After failing to catch on the 15th I tried again on the 28th, tackling a swollen but clear middle Eden with friend Stuart Minnikin. It can feel like a big river down there, below where the Eamont discharges the spring Lakeland runoff from Ullswater; and on this occasion overnight rain which just clipped to top end of the catchment (putting the Ure away in full flood in the process, just the other side of the watershed), lifted the parent river slightly too, to the tune of an extra 6 inches or so. That might not sound very much, but with the gauge showing 1' 4" and slowly rising, an already substantial river felt really quite big...and wading was restricted to near margins and quiet pool tails.
Still, the decent clarity gave cause for hope and we set to with teams of spiders, prospecting the inside current seams in anticipation of a later hatch of Large Dark Olives and March Browns. This tactic proved worthwhile and we were both able to attract interest. Stuart had a couple of fish up to around 1lb, with a few tweaks and dropped offers. I had similar amount of action, but only small fish obliged; so my first trout of the new season turned out to be a skerrit of about 8oz.
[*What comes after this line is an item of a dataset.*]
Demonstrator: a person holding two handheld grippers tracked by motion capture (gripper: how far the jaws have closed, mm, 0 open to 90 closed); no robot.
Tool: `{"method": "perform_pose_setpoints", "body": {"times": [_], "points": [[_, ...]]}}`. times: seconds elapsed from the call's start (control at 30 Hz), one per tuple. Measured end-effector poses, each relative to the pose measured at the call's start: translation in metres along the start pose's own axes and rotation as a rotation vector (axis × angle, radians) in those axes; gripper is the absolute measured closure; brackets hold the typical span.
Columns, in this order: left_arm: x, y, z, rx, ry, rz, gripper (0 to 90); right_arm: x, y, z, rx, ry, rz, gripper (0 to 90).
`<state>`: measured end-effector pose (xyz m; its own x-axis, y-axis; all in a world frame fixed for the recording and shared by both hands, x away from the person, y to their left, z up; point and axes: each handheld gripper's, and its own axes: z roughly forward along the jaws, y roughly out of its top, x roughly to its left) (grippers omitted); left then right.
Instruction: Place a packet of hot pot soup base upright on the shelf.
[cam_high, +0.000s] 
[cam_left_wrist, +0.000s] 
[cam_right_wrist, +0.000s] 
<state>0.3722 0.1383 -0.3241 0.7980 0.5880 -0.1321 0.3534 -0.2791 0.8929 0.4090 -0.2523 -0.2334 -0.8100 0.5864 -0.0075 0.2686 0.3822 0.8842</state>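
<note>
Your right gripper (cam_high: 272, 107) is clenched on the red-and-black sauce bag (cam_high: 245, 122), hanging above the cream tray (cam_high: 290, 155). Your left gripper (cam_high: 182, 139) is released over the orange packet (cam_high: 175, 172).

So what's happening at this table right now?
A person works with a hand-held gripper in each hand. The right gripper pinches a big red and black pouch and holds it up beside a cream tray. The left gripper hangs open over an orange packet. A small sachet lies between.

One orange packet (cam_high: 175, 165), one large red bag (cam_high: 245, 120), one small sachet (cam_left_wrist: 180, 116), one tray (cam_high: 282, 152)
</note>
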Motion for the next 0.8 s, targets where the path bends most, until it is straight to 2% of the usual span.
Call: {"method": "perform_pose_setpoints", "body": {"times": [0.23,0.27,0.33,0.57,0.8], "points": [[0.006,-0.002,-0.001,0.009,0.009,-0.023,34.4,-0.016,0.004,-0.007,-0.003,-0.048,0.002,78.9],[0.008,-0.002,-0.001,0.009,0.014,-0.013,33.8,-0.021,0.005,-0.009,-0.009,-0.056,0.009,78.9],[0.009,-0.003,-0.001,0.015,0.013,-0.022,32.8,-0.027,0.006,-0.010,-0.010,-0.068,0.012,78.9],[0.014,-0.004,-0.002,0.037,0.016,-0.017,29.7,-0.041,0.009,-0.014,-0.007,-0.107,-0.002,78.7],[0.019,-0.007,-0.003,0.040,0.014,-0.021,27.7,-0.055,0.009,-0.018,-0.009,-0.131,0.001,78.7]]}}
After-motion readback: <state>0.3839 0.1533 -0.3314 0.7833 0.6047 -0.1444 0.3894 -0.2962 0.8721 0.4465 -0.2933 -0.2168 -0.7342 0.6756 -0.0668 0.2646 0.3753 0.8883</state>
As the morning progressed, conditions began to feel 'right' for a hatch and sure enough, after a long walk downstream Stuart spotted a single fish rising steadily on a pool tail, directly in front of a submerged boulder. Initially we assumed it would be taking LDOs, but closer inspection revealed that the little upwings were nowhere to be seen and this trout was sipping down midge. Stuart stepped in and did the honours......a fine fish of 1lb 10oz (see photo at top of post) taking second drift past. Well angled that man!
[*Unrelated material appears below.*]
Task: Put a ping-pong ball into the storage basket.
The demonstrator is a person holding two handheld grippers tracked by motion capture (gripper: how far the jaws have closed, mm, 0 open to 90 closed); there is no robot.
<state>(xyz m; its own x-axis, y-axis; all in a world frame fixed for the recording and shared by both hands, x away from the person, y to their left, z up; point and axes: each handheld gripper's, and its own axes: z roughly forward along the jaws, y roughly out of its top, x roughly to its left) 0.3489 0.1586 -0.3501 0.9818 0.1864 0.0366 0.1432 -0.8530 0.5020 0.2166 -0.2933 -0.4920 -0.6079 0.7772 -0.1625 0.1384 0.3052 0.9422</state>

Things seemed all set to take off at that point. The air was mild, the wind had dropped and the light felt spot on; all we needed was the invertebrate activity to trigger a spell of feeding. Strangely, from that point onwards it just didn't happen for us. A few flies started to trickle off and we both rose a fish or two to dry olive patterns, but sport was slow to say the least.....possibly due to the rising river, who knows? Later on we took a walk upstream and saw dozens of LDO duns clustering in back eddies, with mallards working amongst them eating their fill. Still no rising trout to be seen. In all, a day which promised much but which failed to deliver - but at least we had caught a few!
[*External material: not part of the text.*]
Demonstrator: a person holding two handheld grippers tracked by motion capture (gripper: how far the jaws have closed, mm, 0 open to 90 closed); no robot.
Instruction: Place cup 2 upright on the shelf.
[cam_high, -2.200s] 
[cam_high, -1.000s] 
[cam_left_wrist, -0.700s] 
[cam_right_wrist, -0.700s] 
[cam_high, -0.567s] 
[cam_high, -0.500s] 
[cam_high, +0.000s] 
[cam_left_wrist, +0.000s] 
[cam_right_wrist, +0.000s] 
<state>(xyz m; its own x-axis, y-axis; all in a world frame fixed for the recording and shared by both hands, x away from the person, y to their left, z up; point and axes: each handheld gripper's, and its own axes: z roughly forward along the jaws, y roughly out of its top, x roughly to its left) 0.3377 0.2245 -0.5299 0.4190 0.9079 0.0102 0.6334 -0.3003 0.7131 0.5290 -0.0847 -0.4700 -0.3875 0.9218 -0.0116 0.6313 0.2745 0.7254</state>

A week or so later saw me tackle the Eamont on two 'same but different' days. Inappropriate conditions on the main river jockeyed me up onto the tributary in the hope of maybe securing a large fish or two. I knew the going would likely be slow, but hey I like a challenge! As it turned out I wasn't wrong - although conditions on the two days were pretty much opposites, the result was more or less the same on both occasions: sparse insect activity, not a single rising fish observed, and a handful of middling sized trout returned to nymph tactics. If this was understandable on the first of the two days (river crystal clear, weather sunny with a strong, chilly south easterly), then it was slightly harder to take second time around. I arrived at the river around lunchtime to find it maybe two inches higher than previously, and carrying a slight but welcome tinge of colour. The air was mild and still, and grey cloud hung heavy overhead. It felt as perfect as I could have wished for.......on the timber fence nearby, a couple of unusually early adult female Perlodes stoneflies lay resting. Surely I would catch?
Not so. Well not in the manner I had hoped. After three hours of staking out various likely spots on the lookout for a big Eamont brownie-snout breaking surface, I switched to an upstream nymph set-up in an attempt to actually catch something. This worked ok, and a few fit - and very welcome - trout were brought to hand. I couldn't help feeling though, that somehow I had wasted an opportunity; that somewhere there must have been a shot at a big early season fish. That said, reports since from other anglers on the Eden system suggest that such opportunities have been few and far between; so maybe it's not just me!
A brace of typical Eamont trout, noodled out on upstream nymph tactics.